Reproject the Clip Extent (Fire Boundary)

To check the CRS of MODIS data, you can:

  1. Open the MODIS data in rioxarray
  2. Grab the CRS of the band accessing rio.crs from the rioxarray object.

You can also use rasterio to “view” and access the CRS

You can then use the CRS of the band to check and reproject the fire boundary if it is not in the same CRS.

In the code below, you use these steps to reproject the fire boundary to match the HDF4 data.

Note that you do not need all of the print statments included below. They are included to help you see what is happening in the code!

# Check CRS
if not fire_boundary.crs == modis_rgb_xr.rio.crs:
    # If the crs is not equal reproject the data
    fire_bound_sin = fire_boundary.to_crs(modis_rgb_xr.rio.crs)

fire_bound_sin.crs
<Projected CRS: PROJCS["unnamed",GEOGCS["Unknown datum based upon  ...>
Name: unnamed
Axis Info [cartesian]:
- [east]: Easting (Meter)
- [north]: Northing (Meter)
Area of Use:
- undefined
Coordinate Operation:
- name: unnamed
- method: Sinusoidal
Datum: Not specified (based on custom spheroid)
- Ellipsoid: Custom spheroid
- Prime Meridian: Greenwich

Scenario 1: Open and Clip the Data Using the CRS=Parameter

In the first scenario obelow, you open and clip your data. By using the crs= parameter, you can skip needing to reproject the clip extent as rioxarray does it for you.

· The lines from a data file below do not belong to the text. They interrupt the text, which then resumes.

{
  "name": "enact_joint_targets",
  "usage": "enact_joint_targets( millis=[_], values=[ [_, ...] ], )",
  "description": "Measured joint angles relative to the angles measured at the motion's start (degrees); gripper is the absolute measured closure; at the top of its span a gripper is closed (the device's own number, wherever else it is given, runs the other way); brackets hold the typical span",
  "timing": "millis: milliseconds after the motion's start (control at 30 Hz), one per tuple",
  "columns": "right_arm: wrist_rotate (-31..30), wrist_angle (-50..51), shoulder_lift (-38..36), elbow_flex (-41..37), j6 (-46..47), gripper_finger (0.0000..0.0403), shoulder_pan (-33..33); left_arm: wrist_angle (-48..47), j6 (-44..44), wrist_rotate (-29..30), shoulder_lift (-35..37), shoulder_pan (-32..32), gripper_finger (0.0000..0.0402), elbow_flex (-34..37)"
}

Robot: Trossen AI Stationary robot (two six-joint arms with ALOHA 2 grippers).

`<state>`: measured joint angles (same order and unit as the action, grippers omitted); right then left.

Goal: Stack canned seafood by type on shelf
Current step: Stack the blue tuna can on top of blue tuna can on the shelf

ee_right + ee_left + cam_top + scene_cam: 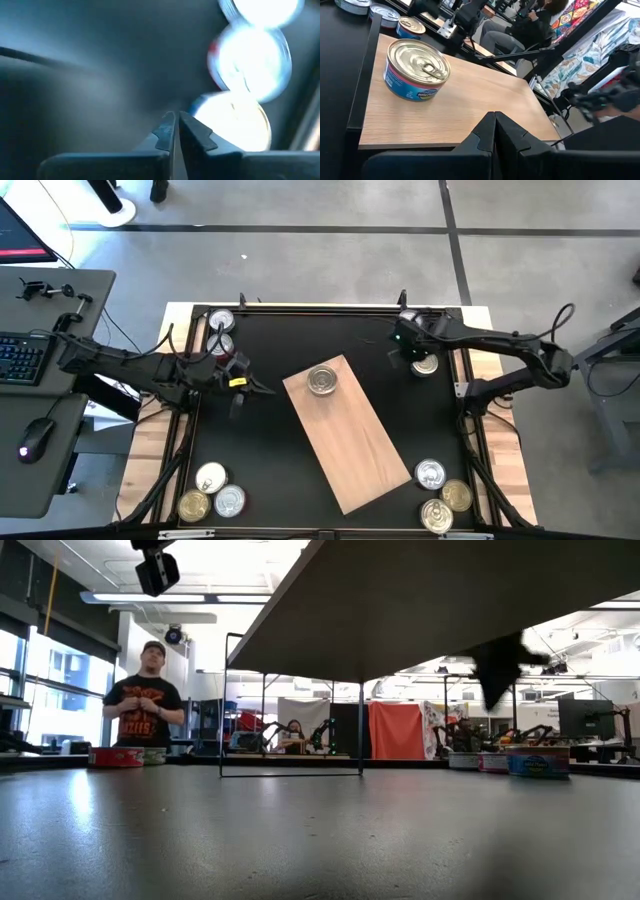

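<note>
While one tin [322, 380] sits on the far end of the shelf [355, 440], which lies slantwise mid-table, other tins [212, 490] cluster at the table's corners. Right gripper [412, 348], fingers pinched together on nothing, hovers beside a far-right tin [426, 364]. Left gripper [250, 387], likewise closed and empty, waits beside the shelf.

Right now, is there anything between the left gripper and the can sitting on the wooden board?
Nothing. In the high view, only bare black table and board lie between the shut left gripper and the can. The left wrist view agrees.
</note>
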<state>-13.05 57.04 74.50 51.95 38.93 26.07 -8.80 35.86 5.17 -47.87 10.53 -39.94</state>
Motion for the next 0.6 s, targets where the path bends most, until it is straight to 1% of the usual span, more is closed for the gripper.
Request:
enact_joint_targets(
  millis=[133,233,300,400,600],
  values=[
    [-0.38,-0.07,0.0,-5.81,3.89,0.04,2.36,0.15,-0.92,1.5,0.01,0.39,0.0402,0.0],
    [-3.21,-0.37,0.0,-6.49,5.95,0.04,2.05,2.64,-3.18,3.96,0.01,-0.27,0.0401,0.0],
    [-5.28,-0.05,0.0,-6.5,6.05,0.0402,1.98,5.95,-5.49,3.41,0.01,-1.43,0.0402,0.0],
    [-5.29,-0.02,0.17,-7.38,6.25,0.0402,3.4,9.69,-9.44,-3.76,0.01,-4.76,0.0402,0.0],
    [-2.98,-0.72,0.2,-11.05,9.56,0.0402,5.3,7.37,-10.61,-13.96,-0.07,-14.4,0.0401,0.0]
  ],
)
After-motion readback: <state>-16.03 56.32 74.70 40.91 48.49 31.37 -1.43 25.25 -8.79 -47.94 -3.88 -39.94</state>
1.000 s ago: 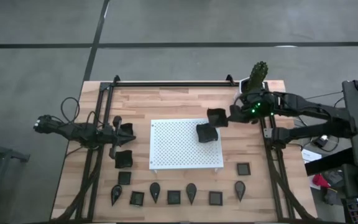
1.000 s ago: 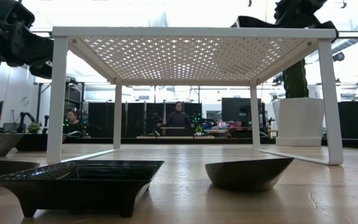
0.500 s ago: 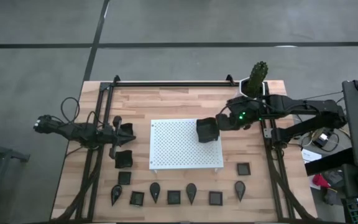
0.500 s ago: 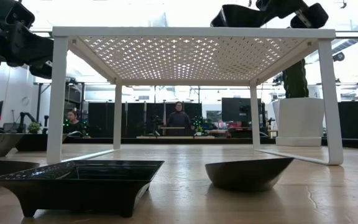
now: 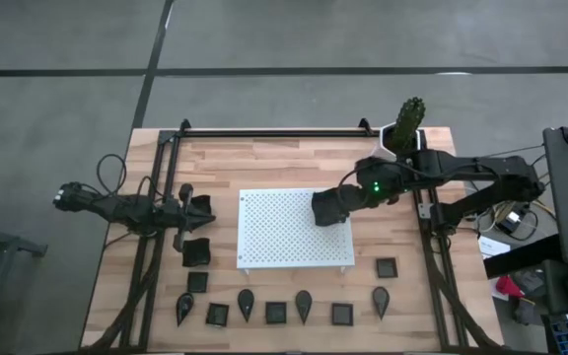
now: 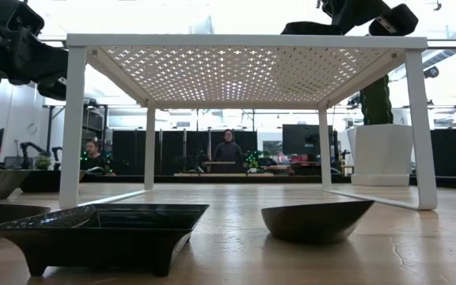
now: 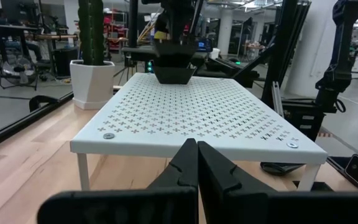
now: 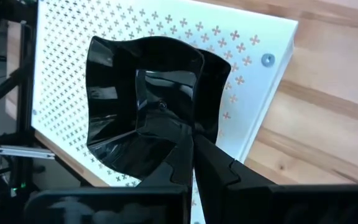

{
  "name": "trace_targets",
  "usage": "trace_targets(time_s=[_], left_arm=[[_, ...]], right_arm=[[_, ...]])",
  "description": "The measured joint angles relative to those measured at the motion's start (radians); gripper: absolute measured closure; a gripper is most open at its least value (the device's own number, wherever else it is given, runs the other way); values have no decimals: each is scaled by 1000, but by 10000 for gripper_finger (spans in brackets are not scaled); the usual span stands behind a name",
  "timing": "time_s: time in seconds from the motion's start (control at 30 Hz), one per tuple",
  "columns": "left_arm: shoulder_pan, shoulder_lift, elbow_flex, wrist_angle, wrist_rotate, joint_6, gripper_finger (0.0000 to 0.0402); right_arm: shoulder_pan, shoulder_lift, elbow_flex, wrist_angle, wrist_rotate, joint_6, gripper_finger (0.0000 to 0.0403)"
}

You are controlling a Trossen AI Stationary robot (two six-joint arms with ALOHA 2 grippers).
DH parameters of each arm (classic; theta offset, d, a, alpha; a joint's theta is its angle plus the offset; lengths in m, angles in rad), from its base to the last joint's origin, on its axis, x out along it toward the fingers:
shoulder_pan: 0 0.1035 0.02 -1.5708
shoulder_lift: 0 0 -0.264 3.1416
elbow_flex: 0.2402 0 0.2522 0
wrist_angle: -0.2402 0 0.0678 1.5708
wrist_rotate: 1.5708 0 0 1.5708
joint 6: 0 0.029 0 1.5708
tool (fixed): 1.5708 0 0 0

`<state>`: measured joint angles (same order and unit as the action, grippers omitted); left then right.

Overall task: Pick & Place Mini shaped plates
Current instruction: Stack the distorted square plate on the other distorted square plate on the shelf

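Note:
My right gripper hangs over the far right part of the white perforated board, shut on a black square mini plate. Right under that plate, a second black square plate lies on the board. In the low view the held plate shows just above the board top. More small black plates, square and teardrop, lie in a row along the near edge. My left gripper waits shut at the table's left side, pointing level at the board. My right gripper pinches the square plate's raised rim on the side nearest the wrist between its two fingers. The fingers slant down from the table's right. The plate is tilted over the plate on the board; I cannot tell whether the two touch.
A white pot with a cactus stands at the far right, behind my right arm. A larger black dish lies left of the board, and one small plate lies to the board's right. Black frame rails run along both table sides.
My right gripper has gone from beside the cactus toward the table's left, tipping further down. It has carried the black square plate over the board's far right part, until the plate hangs over the plate lying there.

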<state>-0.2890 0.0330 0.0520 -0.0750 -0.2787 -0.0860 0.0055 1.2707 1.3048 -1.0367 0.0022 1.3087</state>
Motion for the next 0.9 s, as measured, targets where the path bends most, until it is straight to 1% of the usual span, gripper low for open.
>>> trace_targets(time_s=[0.6,0.9], left_arm=[[0,0,0,0,0,0,401],[0,0,0,0,0,0,401]], right_arm=[[4,43,-1,8,8,-29,394],[4,35,-1,8,26,-37,392]])
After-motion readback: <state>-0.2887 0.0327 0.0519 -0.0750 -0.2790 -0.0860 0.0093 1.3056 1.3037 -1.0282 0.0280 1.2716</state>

The caveat too this approach is that it is generally slower than the other approaches. The benefit is it avoids the additional reprojection step.

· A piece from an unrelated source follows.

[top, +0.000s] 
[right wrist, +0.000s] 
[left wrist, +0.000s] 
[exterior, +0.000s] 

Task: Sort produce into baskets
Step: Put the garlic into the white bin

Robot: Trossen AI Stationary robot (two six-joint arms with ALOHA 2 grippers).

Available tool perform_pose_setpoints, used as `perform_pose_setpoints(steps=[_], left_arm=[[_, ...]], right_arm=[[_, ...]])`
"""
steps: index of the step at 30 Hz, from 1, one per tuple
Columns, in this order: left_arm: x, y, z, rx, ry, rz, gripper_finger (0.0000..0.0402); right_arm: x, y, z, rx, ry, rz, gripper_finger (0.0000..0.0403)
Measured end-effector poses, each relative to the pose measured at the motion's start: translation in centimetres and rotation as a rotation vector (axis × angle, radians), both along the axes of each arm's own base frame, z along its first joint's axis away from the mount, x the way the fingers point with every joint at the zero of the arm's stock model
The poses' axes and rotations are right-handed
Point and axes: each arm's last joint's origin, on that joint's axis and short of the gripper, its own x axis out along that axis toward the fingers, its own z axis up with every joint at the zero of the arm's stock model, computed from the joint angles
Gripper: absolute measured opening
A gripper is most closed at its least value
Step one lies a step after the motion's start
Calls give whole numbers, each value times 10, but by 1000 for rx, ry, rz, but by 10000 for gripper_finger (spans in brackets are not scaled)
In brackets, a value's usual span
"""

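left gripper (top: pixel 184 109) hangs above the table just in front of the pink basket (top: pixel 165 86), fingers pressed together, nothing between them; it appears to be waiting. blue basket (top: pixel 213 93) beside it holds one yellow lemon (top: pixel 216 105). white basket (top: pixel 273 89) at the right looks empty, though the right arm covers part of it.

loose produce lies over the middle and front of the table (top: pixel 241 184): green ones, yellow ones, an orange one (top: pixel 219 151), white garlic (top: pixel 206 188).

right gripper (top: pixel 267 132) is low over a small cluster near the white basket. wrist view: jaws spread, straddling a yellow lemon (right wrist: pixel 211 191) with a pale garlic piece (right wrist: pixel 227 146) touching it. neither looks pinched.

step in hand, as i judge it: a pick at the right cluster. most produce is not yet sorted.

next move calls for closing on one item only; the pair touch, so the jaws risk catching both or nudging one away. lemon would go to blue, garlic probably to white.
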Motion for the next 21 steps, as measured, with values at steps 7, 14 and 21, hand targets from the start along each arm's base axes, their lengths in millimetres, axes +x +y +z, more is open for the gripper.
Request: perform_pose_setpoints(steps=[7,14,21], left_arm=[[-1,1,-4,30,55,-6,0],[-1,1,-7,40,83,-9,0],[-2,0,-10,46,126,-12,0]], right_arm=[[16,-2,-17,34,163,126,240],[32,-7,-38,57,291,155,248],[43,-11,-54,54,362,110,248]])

# Notice this is a box - representing the spatial extent
# of your study area
crop_bound_box = [box(*fire_boundary.total_bounds)]
crop_bound_box[0]

svg

# Notice that this is the actual shape of the fire boundary
# First you need to decide whether you want to clip to the
# Box /  extent (above) or the shape that you see here.
fire_boundary.geometry[0]

svg

Below you clip the data to the box extent.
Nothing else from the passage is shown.